_Work order_:
Reproduce all of the data word for word.

_Given records_:
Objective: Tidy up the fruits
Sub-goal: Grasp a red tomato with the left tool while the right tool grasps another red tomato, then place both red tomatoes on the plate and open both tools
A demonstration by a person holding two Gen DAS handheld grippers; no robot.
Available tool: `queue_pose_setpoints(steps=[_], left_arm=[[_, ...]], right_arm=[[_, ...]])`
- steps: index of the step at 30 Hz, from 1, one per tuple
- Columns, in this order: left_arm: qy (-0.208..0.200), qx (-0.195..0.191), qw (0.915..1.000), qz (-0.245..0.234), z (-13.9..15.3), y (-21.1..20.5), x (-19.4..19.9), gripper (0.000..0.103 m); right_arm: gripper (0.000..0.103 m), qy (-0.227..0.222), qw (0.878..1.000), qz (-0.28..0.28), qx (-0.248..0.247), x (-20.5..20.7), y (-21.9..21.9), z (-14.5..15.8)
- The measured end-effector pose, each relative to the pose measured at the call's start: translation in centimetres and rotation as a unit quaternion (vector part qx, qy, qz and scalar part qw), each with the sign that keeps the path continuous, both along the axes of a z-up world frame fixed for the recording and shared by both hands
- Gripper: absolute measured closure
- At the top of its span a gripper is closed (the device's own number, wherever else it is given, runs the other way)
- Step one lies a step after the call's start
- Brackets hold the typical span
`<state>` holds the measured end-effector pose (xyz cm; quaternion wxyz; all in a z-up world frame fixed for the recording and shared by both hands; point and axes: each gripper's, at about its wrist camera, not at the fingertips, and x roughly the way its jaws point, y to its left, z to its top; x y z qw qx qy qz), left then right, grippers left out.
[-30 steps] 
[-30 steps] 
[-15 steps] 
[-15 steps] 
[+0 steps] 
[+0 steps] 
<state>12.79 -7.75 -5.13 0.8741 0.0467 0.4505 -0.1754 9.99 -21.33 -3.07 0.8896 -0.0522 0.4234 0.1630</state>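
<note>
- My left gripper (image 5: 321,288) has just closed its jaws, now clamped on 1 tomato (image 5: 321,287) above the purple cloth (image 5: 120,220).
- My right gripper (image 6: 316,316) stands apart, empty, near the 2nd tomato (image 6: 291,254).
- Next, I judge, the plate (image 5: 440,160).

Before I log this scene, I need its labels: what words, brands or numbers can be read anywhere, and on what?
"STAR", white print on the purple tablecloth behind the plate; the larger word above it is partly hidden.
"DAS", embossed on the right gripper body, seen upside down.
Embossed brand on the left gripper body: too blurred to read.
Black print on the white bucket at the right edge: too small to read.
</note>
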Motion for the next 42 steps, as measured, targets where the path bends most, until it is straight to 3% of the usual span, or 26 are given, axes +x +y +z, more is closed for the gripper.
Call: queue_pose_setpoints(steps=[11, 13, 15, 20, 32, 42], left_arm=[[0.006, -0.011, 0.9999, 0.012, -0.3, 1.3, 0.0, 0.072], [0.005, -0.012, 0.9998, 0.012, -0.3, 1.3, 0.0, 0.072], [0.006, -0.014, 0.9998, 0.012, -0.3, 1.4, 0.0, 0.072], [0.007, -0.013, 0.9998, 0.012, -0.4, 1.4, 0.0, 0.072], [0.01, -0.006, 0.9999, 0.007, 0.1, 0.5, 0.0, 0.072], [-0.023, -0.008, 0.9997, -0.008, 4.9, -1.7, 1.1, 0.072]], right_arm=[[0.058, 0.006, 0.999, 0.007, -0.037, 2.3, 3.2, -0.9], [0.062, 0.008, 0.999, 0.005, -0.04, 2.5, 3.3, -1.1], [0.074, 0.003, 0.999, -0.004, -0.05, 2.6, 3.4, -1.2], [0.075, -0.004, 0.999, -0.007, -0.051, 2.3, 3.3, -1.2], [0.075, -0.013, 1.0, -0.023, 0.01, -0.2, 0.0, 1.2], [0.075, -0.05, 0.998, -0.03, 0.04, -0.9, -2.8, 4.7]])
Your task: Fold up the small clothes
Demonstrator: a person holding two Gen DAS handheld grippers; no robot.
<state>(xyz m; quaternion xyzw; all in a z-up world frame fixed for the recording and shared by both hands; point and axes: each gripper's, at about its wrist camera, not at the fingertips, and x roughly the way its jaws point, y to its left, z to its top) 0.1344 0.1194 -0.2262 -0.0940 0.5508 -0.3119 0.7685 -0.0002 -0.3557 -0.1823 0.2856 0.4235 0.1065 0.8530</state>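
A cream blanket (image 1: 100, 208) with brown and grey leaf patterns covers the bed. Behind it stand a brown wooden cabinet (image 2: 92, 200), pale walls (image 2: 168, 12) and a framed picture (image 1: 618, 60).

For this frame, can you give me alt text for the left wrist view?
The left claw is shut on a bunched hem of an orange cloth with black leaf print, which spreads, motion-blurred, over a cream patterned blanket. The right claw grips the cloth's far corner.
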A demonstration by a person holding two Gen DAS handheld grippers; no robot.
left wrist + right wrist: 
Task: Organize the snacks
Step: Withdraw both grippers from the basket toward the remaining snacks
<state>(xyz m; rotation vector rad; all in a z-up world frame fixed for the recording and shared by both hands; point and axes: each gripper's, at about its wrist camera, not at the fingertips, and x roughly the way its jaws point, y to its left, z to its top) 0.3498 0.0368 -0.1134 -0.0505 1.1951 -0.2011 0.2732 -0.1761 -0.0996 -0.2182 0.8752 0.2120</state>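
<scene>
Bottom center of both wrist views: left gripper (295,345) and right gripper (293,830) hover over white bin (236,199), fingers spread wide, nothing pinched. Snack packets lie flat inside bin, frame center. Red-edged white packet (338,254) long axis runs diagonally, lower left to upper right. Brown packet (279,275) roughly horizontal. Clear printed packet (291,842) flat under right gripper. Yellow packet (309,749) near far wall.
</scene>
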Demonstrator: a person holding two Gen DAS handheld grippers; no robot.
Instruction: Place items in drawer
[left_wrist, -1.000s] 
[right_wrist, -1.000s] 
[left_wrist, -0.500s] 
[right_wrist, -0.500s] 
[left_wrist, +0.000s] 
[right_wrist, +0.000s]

_Solution for this task_:
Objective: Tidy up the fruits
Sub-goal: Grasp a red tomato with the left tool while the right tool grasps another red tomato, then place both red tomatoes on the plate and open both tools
A demonstration by a person holding two Gen DAS handheld grippers; no robot.
Available tool: `queue_pose_setpoints(steps=[_], left_arm=[[_, ...]], right_arm=[[_, ...]])`
- steps: index of the step at 30 Hz, from 1, one per tuple
- Columns, in this order: left_arm: qy (-0.208..0.200), qx (-0.195..0.191), qw (0.915..1.000), qz (-0.245..0.234), z (-13.9..15.3), y (-21.1..20.5), x (-19.4..19.9), gripper (0.000..0.103 m); right_arm: gripper (0.000..0.103 m), qy (-0.227..0.222), qw (0.878..1.000), qz (-0.28..0.28), qx (-0.248..0.247), x (-20.5..20.7), y (-21.9..21.9), z (-14.5..15.8)
- The measured end-effector pose, each relative to the pose measured at the call's start: translation in centimetres and rotation as a unit quaternion (vector part qx, qy, qz and scalar part qw), each with the sign that keeps the path continuous, both along the axes of a z-up world frame fixed for the recording and shared by both hands
- Gripper: absolute measured closure
- At the top of its span a gripper is closed (the device's own number, wherever else it is given, runs the other way)
- Step one lies a step after the call's start
- Brackets hold the typical span
`<state>` holds the measured end-effector pose (xyz cm; quaternion wxyz; all in a z-up world frame fixed for the recording and shared by both hands; point and axes: each gripper's, at about its wrist camera, not at the fingertips, and x roughly the way its jaws point, y to its left, z to its top; x y z qw qx qy qz), left then right, grippers left out.
[-30 steps] 
[-30 steps] 
[-15 steps] 
[-15 steps] 
[+0 steps] 
[+0 steps] 
<state>12.79 -7.75 -5.13 0.8741 0.0467 0.4505 -0.1754 9.99 -21.33 -3.07 0.8896 -0.0522 0.4234 0.1630</state>
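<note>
- My left gripper (image 5: 321,288) has just closed its jaws, now clamped on 1 tomato (image 5: 321,287) above the purple cloth (image 5: 120,220).
- My right gripper (image 6: 316,316) stands apart, empty, near the 2nd tomato (image 6: 291,254).
- Next, I judge, the plate (image 5: 440,160).

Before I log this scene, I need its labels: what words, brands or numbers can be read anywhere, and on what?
"STAR", white print on the purple tablecloth behind the plate; the larger word above it is partly hidden.
"DAS", embossed on the right gripper body, seen upside down.
Embossed brand on the left gripper body: too blurred to read.
Black print on the white bucket at the right edge: too small to read.
</note>
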Motion for the next 42 steps, as measured, targets where the path bends most, until it is straight to 3% of the usual span, or 26 are given, axes +x +y +z, more is closed for the gripper.
Call: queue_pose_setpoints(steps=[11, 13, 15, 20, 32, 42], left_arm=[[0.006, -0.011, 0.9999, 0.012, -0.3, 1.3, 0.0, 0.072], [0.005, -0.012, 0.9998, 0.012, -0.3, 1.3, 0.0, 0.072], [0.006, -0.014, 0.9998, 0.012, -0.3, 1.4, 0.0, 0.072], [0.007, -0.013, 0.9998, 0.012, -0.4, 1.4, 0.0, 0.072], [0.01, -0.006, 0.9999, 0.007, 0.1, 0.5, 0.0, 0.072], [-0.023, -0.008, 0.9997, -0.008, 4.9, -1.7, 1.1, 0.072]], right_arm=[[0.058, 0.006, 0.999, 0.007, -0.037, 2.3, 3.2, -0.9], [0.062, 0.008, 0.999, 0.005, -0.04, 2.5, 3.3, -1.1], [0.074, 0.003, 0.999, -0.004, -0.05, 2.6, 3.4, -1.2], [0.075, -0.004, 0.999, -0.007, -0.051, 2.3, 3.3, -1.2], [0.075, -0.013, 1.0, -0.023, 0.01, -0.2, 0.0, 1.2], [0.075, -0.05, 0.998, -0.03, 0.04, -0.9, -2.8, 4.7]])
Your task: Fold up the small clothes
Demonstrator: a person holding two Gen DAS handheld grippers; no robot.
<state>(xyz m; quaternion xyzw; all in a z-up world frame fixed for the recording and shared by both hands; point and axes: each gripper's, at about its wrist camera, not at the fingertips, and x roughly the way its jaws point, y to its left, z to its top) 0.1344 0.1194 -0.2262 -0.0940 0.5508 -0.3119 0.7685 -0.0002 -0.3557 -0.1823 0.2856 0.4235 0.1065 0.8530</state>
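A cream blanket (image 1: 100, 208) with brown and grey leaf patterns covers the bed. Behind it stand a brown wooden cabinet (image 2: 92, 200), pale walls (image 2: 168, 12) and a framed picture (image 1: 618, 60).

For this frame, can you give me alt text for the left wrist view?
The left claw is shut on a bunched hem of an orange cloth with black leaf print, which spreads, motion-blurred, over a cream patterned blanket. The right claw grips the cloth's far corner.
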A demonstration by a person holding two Gen DAS handheld grippers; no robot.
left wrist + right wrist: 
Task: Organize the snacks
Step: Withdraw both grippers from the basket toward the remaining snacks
<state>(xyz m; rotation vector rad; all in a z-up world frame fixed for the recording and shared by both hands; point and axes: each gripper's, at about its wrist camera, not at the fingertips, and x roughly the way its jaws point, y to its left, z to its top) 0.3498 0.0368 -0.1134 -0.0505 1.1951 -0.2011 0.2732 -0.1761 -0.0996 -0.2182 0.8752 0.2120</state>
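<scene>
Bottom center of both wrist views: left gripper (295,345) and right gripper (293,830) hover over white bin (236,199), fingers spread wide, nothing pinched. Snack packets lie flat inside bin, frame center. Red-edged white packet (338,254) long axis runs diagonally, lower left to upper right. Brown packet (279,275) roughly horizontal. Clear printed packet (291,842) flat under right gripper. Yellow packet (309,749) near far wall.
</scene>
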Demonstrator: a person holding two Gen DAS handheld grippers; no robot.
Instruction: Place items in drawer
[left_wrist, -1.000s] 
[right_wrist, -1.000s] 
[left_wrist, -0.500s] 
[right_wrist, -0.500s] 
[left_wrist, +0.000s] 
[right_wrist, +0.000s]

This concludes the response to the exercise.